Segunda cala: en un proceso similar al descrito arriba, la pelusa se hace ver como el símbolo de la espera de unos músicos: cuando los personajes del texto “Pelusa” esperan a unos narcos, meten las manos a sus bolsillos —acción inconsciente e inocente—; esa mínima imagen es el pretexto perfecto para la búsqueda de las razones del estado actual de las cosas, para la exaltación del terrible vacío moderno, para hablar del poder que los criminales ejercen sobre los artistas (y sobre todos nosotros)… “Esperan que [los narcos] no lleguen. Siguen esperando” (Jáuregui, p. 125). La pelusa/espera. La espera/pelusa. En medio, la desesperanza, las lavadoras que crean eso que se desprende de la tela, la incertidumbre contemporánea de esta vida, el miedo.

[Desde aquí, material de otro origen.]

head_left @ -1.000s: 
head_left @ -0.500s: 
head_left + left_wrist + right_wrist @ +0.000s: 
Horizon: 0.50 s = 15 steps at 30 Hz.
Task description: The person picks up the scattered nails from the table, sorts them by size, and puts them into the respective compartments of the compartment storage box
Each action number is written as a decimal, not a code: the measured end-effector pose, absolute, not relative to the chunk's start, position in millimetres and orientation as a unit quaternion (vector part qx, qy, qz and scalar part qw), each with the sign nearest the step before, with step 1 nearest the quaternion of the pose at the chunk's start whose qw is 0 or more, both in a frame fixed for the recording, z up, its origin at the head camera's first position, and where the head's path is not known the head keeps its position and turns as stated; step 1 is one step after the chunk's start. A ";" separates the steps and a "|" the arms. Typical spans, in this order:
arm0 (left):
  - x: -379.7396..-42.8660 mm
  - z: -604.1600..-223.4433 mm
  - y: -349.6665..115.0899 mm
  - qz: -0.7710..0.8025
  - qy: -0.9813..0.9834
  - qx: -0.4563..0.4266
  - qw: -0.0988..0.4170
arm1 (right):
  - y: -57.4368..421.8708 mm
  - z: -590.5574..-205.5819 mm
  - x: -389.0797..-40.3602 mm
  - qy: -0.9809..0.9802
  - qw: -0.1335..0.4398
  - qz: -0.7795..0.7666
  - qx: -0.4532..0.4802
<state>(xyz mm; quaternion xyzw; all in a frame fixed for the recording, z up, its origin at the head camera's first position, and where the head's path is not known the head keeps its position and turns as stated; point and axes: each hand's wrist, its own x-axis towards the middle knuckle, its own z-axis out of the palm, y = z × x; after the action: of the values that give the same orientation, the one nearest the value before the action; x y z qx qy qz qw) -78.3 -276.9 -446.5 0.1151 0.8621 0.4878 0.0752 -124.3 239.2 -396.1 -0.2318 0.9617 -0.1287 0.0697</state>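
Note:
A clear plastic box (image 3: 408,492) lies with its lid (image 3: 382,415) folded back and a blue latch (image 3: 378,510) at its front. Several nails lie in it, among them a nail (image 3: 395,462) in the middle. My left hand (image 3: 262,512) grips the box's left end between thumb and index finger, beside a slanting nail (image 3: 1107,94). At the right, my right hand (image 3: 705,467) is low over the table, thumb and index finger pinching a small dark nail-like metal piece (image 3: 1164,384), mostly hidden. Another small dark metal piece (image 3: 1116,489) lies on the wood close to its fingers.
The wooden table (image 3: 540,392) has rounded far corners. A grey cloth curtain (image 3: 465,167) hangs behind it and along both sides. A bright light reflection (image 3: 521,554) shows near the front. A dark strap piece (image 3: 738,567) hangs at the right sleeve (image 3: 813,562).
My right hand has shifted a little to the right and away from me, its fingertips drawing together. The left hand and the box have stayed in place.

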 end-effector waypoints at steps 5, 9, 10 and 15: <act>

Último ejemplo: volver y revolver. En “Revolver” esos vocablos son sinónimos de mezcla, de confusión, de intranquilizar, del disfrute (la bebida, la vida, el caos), del tango de Gardel, de la no menos famosa canción “La batidora”, de la elipsis. De esa otra elipsis tan necesaria hoy, la “Revolución: revuelto hasta el asco el estómago ante la situación. Levántate en armas (¿revólver?), que es lo opuesto a estarte quieto: movimiento, ruido, despierta. […] Sé como las cenizas de todos nuestros muertos que revientan con revuelo contra la cara del orden público. Haz mudanza” (Jáuregui, pp. 111-112), propone la voz diegética. Volver y revolver como provocación, como reacción ante un mundo en caos que necesita de otro caos menos cruel y más lúdico, como despabilo humano. Volverse baile: rito de liberación. Revolverse para re-crearse. Imperativos que hoy necesitamos.
Metáforas desarrolladas —conceptos casi—, los ejemplos citados son sólo una muestra de cómo esta figura retórica nos ayuda expandir nuestra concepción del mundo: la racionalidad, escribió Mary Hesse, “consiste precisamente en la adaptación continua de nuestro lenguaje a un mundo en continua expansión; la metáfora es uno de los principales medios para hacerlo” (Mary Hesse, apud. Ricoeur, p. 320). Esta memoria otra de las cosas que conforman el libro de Jáuregui es un ejemplo de ello; una radicalización discursiva de la energía cognitiva que supone la metáfora. Logro nada pequeño. Dicha memoria otra es una divertida y sentida forma de entender cómo la literatura suscita “otro mundo distinto con otras posibilidades distintas de existir”, siguiendo a Paul Ricoeur en su libro La metáfora viva (p. 303). Así, la metáfora en el primer libro de cuentos de Gabriela Jáuregui se afirma como el instrumento de la crítica interna, como un espacio donde el vínculo muestra toda su potencia: establecer la conexión entre dos elementos que en la mirada convencional no tendrían un enlace aparente. Ahí, la metáfora revela nuestro posible yo interno.